Problem statement →
The records below hold a stretch from the line with "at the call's" through the line with "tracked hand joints"; return exactly those lines, ends included, and nothing more.

Dataset extract →
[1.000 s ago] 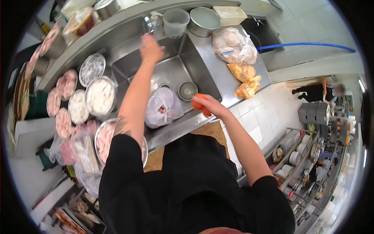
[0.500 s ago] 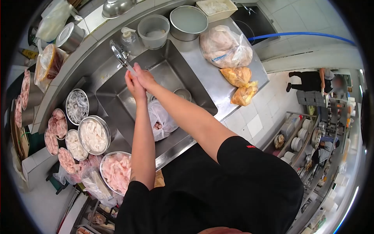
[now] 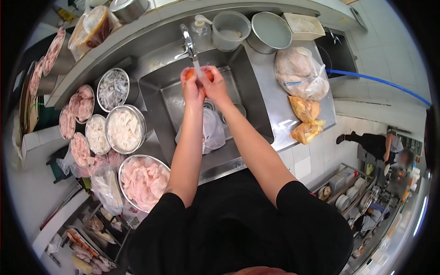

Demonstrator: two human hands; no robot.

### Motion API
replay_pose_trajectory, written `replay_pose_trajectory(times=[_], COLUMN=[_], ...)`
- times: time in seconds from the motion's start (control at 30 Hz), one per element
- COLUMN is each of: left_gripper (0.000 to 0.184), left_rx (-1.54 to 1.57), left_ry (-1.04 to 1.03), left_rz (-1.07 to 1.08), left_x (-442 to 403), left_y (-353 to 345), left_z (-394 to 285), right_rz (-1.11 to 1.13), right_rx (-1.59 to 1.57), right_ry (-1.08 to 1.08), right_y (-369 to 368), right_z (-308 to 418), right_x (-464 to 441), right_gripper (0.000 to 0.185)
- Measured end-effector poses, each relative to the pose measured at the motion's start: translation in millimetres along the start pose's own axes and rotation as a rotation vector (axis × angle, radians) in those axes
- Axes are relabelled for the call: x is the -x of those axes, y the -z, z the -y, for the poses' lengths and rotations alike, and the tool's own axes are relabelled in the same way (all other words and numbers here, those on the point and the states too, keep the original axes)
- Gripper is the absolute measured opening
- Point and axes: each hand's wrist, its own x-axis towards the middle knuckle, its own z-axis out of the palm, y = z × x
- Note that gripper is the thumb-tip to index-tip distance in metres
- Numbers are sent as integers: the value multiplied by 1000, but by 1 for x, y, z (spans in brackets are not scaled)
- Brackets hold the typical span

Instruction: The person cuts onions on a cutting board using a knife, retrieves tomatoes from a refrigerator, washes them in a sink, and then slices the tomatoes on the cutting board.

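Both of my hands are cupped together under the running tap (image 3: 188, 42), over the steel sink (image 3: 247, 105). My left hand (image 3: 192, 89) and my right hand (image 3: 217, 88) curl around an orange-red thing (image 3: 209, 75). Its edges show between and beyond my fingers, but its kind is hidden. Water falls from the spout onto it and my palms. Below my wrists, a whitish plastic bag (image 3: 213, 133) lies in the sink, beside a small round metal dish (image 3: 238, 111).
Left of the sink stand steel bowls of pale strips (image 3: 124, 129), grey strips (image 3: 112, 89) and pink meat (image 3: 144, 182). A clear tub (image 3: 231, 31) and a pump bottle (image 3: 200, 34) line the back. Bagged meat (image 3: 300, 75) and yellow bags (image 3: 306, 120) lie right. A person (image 3: 373, 144) stands far right.
My view has swung, so the sink sits further right in the picture. My hands were pressed together under the water; now they are cupped, and an orange-red thing shows in them.
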Motion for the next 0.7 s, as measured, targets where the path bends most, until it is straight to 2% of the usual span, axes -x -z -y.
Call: replay_pose_trajectory(times=[0.03, 0.1, 0.13, 0.17, 0.23, 0.27, 0.3, 0.37, 0.4, 0.43, 0.5, 0.53, 0.6, 0.63, 0.7], left_gripper=[17, 22, 37, 37, 42, 41, 41, 44, 42, 42, 40, 40, 39, 39, 37], left_rx=[3, 38, -201, -198, -62, -38, -33, -695, -1048, -1045, -1913, -1913, -1845, -1845, -755], left_ry=[-13, 249, 223, 212, 308, 309, 306, -15, -105, -102, -14, -14, 164, 165, 174], left_rz=[-12, 16, -50, -56, -71, 54, 51, 223, 275, 280, 405, 413, 505, 507, 208], left_x=[-16, -48, -38, -30, -23, -28, -32, -23, -26, -30, -40, -46, -57, -47, -23], left_y=[15, 47, 46, 39, 25, 32, 35, 10, 3, -10, -32, -28, -17, -14, -5], left_z=[8, 18, 12, 6, -3, 0, 9, 15, 4, -4, -14, -12, -2, 0, -3], right_rz=[16, 91, 151, 164, 70, 99, 105, -6, -106, -110, -180, -97, -67, -28, 10], right_rx=[-7, 12, -117, -120, -338, -55, -52, -55, -216, -213, -321, -250, -311, -374, -450], right_ry=[-3, -418, -666, -665, -592, -395, -395, -441, -552, -551, -707, -730, -723, -721, -762], right_y=[-1, -5, -6, -8, -8, -7, -3, 6, 13, 19, 28, 32, 29, 28, 33], right_z=[4, 10, 20, 28, 38, 26, 15, 30, 43, 43, 38, 40, 49, 52, 45], right_x=[-3, -15, -23, -25, -28, -28, -26, -15, -10, -5, 4, 6, 4, 4, -3], right_gripper=[36, 29, 20, 20, 13, 9, 9, 11, 17, 17, 22, 30, 28, 27, 27])
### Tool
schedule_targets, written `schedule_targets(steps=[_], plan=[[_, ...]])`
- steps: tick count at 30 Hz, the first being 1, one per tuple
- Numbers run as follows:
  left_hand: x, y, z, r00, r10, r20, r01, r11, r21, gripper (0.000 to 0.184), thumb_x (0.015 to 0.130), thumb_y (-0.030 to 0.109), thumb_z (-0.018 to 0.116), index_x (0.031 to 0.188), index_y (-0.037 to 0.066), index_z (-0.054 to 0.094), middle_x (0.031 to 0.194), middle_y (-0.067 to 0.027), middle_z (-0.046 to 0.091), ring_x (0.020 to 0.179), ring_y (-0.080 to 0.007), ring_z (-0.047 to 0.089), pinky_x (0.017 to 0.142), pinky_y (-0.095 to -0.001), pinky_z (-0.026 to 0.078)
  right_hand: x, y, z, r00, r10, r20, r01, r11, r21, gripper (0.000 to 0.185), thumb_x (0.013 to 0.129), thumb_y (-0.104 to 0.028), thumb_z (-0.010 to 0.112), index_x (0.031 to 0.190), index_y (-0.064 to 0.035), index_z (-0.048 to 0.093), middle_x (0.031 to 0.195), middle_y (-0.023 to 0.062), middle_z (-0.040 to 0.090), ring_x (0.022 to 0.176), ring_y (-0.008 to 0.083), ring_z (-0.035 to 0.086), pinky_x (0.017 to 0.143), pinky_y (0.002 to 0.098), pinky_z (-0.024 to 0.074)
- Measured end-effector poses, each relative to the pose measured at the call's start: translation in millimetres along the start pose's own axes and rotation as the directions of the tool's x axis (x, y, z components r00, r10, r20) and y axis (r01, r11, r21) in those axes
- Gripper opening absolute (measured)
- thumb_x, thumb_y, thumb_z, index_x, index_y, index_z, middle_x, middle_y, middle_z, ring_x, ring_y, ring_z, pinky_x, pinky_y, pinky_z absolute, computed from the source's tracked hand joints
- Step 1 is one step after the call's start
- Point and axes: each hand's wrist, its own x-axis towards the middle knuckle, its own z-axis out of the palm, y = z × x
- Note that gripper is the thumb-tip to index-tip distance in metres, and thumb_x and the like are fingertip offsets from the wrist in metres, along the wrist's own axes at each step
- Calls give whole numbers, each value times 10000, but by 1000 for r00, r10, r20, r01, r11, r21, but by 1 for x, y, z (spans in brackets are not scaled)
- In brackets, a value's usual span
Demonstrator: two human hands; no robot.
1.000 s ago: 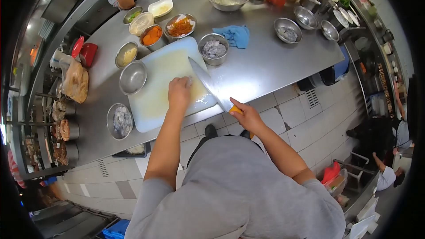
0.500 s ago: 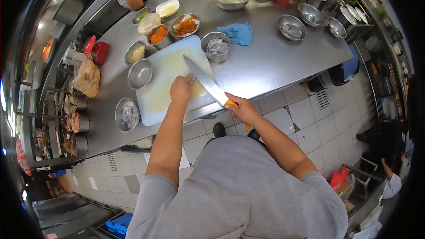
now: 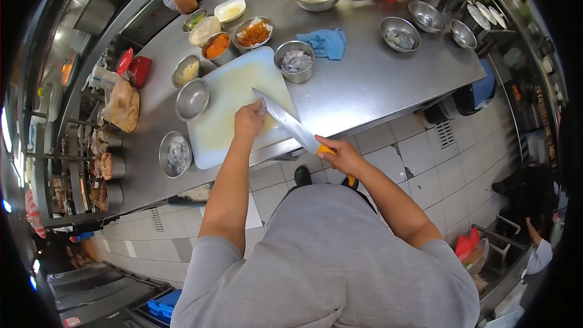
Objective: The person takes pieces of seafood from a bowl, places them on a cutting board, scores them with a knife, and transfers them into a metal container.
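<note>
My right hand (image 3: 341,155) is closed round the yellow handle of a large chef's knife (image 3: 290,124). The blade points away and to the left, over the right side of a white cutting board (image 3: 218,97). Against the blade near its tip, my left hand (image 3: 249,120) has its fingers pinched on a small greyish piece that looks like a raw shrimp; the fingers mostly hide it. A steel pot of raw shrimp (image 3: 296,61) stands at the board's far right corner. To the board's left are a bowl of greyish shrimp (image 3: 177,157) and a bare steel bowl (image 3: 192,100).
Behind the board stand containers of orange pieces (image 3: 217,47) and shredded orange food (image 3: 254,33). A blue cloth (image 3: 325,44) lies right of the pot. Further right is another bowl of shrimp (image 3: 400,37). A person's arm (image 3: 181,0) shows across the steel table (image 3: 370,91).
My right hand has drawn the knife handle slightly right and toward me, and the blade tip now sits nearer my left fingers. The left hand has barely moved.
</note>
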Motion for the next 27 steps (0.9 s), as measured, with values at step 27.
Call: schedule_targets(steps=[27], plan=[[-21,29,-6,958,-281,-64,263,944,-201,460,912,55,747,1371,25,733,917,-132,782,713,-227,767,688,-369,625,-92,11,-23,997,-17,75,31,981,-193,596,1018,-206,756,1583,-273,579,1315,155,753,1152,304,718,1045,360,529]])
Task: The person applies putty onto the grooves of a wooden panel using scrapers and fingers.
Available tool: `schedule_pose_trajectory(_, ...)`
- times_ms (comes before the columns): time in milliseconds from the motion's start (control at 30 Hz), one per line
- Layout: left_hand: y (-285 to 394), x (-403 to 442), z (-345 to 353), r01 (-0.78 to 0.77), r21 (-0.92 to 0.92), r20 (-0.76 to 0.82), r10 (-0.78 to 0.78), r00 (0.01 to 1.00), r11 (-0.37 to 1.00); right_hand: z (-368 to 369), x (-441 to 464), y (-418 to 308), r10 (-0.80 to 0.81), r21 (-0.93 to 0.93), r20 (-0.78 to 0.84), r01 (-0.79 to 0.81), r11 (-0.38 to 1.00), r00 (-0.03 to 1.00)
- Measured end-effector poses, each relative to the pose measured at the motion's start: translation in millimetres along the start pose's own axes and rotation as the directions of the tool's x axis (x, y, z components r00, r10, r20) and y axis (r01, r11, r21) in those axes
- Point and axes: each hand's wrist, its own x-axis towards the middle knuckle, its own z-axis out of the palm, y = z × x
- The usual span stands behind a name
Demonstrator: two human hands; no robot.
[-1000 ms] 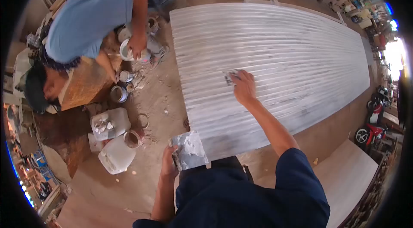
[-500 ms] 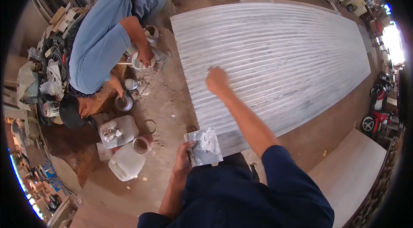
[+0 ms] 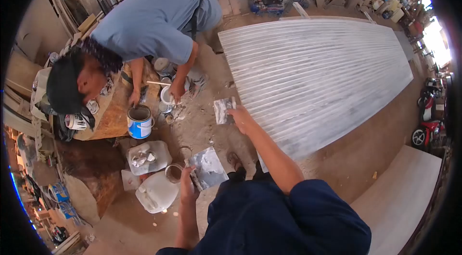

Your response →
- Measured end-effector poses, each relative to the pose measured at the call's start: translation in millimetres along the start pose's own axes and rotation as the directions of the tool's x axis (x, y, z components r00, r10, r20) and y axis (r01, r11, r21) in those axes
- Gripper opening absolute (measured)
- thumb_x, thumb_y, thumb_z, index_x, index_y, index_z, middle_x, middle_y, middle_z, ring_x, ring_y, ring_z, pinky_x, pinky_y, pinky_z absolute, computed from the source's tracked hand joints

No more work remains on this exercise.